## BRIEF
Send back the whole listing untouched.

-*-*-

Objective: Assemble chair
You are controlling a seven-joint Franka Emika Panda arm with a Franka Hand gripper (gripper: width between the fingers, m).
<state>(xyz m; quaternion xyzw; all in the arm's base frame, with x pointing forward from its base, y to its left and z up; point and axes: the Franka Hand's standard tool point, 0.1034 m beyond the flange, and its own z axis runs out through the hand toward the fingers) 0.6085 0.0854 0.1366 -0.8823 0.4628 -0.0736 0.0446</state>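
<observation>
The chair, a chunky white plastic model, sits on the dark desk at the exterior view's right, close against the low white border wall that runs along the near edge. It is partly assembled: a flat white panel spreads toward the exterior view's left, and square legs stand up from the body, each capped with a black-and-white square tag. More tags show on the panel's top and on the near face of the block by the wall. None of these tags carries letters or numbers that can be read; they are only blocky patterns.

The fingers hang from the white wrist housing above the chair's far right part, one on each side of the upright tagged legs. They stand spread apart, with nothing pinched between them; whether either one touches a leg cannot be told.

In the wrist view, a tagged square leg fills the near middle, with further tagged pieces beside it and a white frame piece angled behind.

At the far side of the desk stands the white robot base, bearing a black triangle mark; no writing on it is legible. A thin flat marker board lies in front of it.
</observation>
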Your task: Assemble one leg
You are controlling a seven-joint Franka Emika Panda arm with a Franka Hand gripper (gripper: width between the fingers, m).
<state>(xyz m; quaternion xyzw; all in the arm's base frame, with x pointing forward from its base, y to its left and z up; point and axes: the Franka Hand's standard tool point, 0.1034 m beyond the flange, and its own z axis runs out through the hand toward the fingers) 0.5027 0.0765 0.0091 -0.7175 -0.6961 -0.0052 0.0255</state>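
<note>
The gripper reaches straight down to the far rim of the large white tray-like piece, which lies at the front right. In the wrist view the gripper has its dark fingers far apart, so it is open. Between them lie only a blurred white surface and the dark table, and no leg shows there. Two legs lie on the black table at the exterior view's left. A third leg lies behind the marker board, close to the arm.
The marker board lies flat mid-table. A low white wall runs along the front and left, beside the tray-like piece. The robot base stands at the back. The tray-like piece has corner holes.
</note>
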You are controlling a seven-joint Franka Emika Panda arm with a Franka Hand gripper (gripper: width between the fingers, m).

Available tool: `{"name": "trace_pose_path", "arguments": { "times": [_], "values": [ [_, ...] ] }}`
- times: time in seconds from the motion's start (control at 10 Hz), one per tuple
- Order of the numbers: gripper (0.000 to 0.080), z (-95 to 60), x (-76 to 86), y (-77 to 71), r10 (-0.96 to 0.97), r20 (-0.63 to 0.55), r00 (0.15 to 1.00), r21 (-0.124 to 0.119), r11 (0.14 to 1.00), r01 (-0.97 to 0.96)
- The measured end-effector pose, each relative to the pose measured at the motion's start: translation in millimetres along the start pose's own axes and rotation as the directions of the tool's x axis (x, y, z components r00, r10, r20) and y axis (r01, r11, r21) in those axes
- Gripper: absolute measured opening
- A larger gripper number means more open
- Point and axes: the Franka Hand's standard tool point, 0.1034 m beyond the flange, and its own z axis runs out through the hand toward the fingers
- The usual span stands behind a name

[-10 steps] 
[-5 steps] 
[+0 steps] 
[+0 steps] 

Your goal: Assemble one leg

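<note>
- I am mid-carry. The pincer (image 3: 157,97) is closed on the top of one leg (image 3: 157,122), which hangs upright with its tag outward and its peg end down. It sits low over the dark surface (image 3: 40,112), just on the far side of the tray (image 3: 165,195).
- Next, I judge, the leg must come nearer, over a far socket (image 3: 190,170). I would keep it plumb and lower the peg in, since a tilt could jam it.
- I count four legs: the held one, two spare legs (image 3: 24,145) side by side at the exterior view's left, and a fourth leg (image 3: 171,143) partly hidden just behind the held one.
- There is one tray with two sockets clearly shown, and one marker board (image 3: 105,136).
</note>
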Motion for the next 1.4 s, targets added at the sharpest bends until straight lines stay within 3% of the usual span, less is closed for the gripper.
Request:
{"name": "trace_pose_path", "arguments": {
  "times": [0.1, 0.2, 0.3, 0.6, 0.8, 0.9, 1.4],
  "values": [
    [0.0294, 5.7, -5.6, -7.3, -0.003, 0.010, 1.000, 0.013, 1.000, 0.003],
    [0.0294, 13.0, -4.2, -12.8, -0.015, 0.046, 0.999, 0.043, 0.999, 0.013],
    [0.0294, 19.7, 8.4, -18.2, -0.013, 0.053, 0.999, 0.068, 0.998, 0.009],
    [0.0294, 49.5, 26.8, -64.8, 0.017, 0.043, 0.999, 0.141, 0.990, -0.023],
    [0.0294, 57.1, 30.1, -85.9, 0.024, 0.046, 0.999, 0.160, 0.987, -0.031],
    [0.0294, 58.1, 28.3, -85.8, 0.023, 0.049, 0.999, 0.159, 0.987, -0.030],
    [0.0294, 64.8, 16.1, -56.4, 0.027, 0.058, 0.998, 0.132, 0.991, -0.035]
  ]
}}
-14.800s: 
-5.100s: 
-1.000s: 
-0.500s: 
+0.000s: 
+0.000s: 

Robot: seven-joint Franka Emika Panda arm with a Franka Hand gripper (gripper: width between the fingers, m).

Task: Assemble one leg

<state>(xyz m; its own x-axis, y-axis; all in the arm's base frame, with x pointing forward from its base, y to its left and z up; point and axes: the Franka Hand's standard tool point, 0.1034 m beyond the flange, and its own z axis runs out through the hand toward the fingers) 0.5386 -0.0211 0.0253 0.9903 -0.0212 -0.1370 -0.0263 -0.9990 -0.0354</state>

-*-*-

## EXERCISE OUTPUT
Objective: Assemble chair
You are controlling a seven-joint Franka Emika Panda arm with a Franka Hand gripper (gripper: width between the fingers, m).
<state>(xyz m; quaternion xyzw; all in the arm's base frame, with x pointing forward from its base, y to its left and z up; point and axes: the Franka Hand's standard tool point, 0.1034 m beyond the flange, and its own z axis runs out through the hand toward the fingers) 0.6085 0.0854 0.1366 -0.8823 0.4628 -0.0736 0.0446</state>
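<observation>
The chair, a chunky white plastic model, sits on the dark desk at the exterior view's right, close against the low white border wall that runs along the near edge. It is partly assembled: a flat white panel spreads toward the exterior view's left, and square legs stand up from the body, each capped with a black-and-white square tag. More tags show on the panel's top and on the near face of the block by the wall. None of these tags carries letters or numbers that can be read; they are only blocky patterns.

The fingers hang from the white wrist housing above the chair's far right part, one on each side of the upright tagged legs. They stand spread apart, with nothing pinched between them; whether either one touches a leg cannot be told.

In the wrist view, a tagged square leg fills the near middle, with further tagged pieces beside it and a white frame piece angled behind.

At the far side of the desk stands the white robot base, bearing a black triangle mark; no writing on it is legible. A thin flat marker board lies in front of it.
</observation>
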Your task: Assemble one leg
You are controlling a seven-joint Franka Emika Panda arm with a Franka Hand gripper (gripper: width between the fingers, m).
<state>(xyz m; quaternion xyzw; all in the arm's base frame, with x pointing forward from its base, y to its left and z up; point and axes: the Franka Hand's standard tool point, 0.1034 m beyond the flange, and its own z axis runs out through the hand toward the fingers) 0.5027 0.0765 0.0091 -0.7175 -0.6961 -0.0052 0.0255</state>
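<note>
The gripper reaches straight down to the far rim of the large white tray-like piece, which lies at the front right. In the wrist view the gripper has its dark fingers far apart, so it is open. Between them lie only a blurred white surface and the dark table, and no leg shows there. Two legs lie on the black table at the exterior view's left. A third leg lies behind the marker board, close to the arm.
The marker board lies flat mid-table. A low white wall runs along the front and left, beside the tray-like piece. The robot base stands at the back. The tray-like piece has corner holes.
</note>
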You are controlling a seven-joint Franka Emika Panda arm with a Franka Hand gripper (gripper: width between the fingers, m).

Available tool: `{"name": "trace_pose_path", "arguments": { "times": [_], "values": [ [_, ...] ] }}`
- times: time in seconds from the motion's start (control at 10 Hz), one per tuple
- Order of the numbers: gripper (0.000 to 0.080), z (-95 to 60), x (-76 to 86), y (-77 to 71), r10 (-0.96 to 0.97), r20 (-0.63 to 0.55), r00 (0.15 to 1.00), r21 (-0.124 to 0.119), r11 (0.14 to 1.00), r01 (-0.97 to 0.96)
- The measured end-effector pose, each relative to the pose measured at the motion's start: translation in millimetres along the start pose's own axes and rotation as the directions of the tool's x axis (x, y, z components r00, r10, r20) and y axis (r01, r11, r21) in those axes
- Gripper: absolute measured opening
- A larger gripper number means more open
- Point and axes: the Franka Hand's standard tool point, 0.1034 m beyond the flange, and its own z axis runs out through the hand toward the fingers
- The usual span stands behind a name

[-10 steps] 
[-5 steps] 
[+0 steps] 
[+0 steps] 

Your goal: Assemble one leg

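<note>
- I am mid-carry. The pincer (image 3: 157,97) is closed on the top of one leg (image 3: 157,122), which hangs upright with its tag outward and its peg end down. It sits low over the dark surface (image 3: 40,112), just on the far side of the tray (image 3: 165,195).
- Next, I judge, the leg must come nearer, over a far socket (image 3: 190,170). I would keep it plumb and lower the peg in, since a tilt could jam it.
- I count four legs: the held one, two spare legs (image 3: 24,145) side by side at the exterior view's left, and a fourth leg (image 3: 171,143) partly hidden just behind the held one.
- There is one tray with two sockets clearly shown, and one marker board (image 3: 105,136).
</note>
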Motion for the next 1.4 s, targets added at the sharpest bends until straight lines stay within 3% of the usual span, less is closed for the gripper.
Request:
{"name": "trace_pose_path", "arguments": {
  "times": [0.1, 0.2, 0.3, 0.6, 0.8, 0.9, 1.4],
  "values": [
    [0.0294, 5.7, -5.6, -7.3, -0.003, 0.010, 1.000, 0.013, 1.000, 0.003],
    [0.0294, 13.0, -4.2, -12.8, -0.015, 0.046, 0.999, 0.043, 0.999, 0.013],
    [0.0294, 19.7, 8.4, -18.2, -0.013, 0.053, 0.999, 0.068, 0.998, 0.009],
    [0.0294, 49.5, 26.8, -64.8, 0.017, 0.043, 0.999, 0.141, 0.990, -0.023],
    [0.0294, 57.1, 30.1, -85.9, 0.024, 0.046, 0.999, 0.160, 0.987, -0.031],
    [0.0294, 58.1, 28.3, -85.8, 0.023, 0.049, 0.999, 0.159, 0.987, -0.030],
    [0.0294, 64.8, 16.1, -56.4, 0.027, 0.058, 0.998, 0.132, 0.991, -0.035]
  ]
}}
-14.800s: 
-5.100s: 
-1.000s: 
-0.500s: 
+0.000s: 
+0.000s: 

Robot: seven-joint Franka Emika Panda arm with a Franka Hand gripper (gripper: width between the fingers, m).

Task: Assemble one leg

<state>(xyz m; its own x-axis, y-axis; all in the arm's base frame, with x pointing forward from its base, y to its left and z up; point and axes: the Franka Hand's standard tool point, 0.1034 m beyond the flange, and its own z axis runs out through the hand toward the fingers) 0.5386 -0.0211 0.0253 0.9903 -0.0212 -0.1370 -0.0263 -0.9990 -0.0354</state>

This output requires nothing more.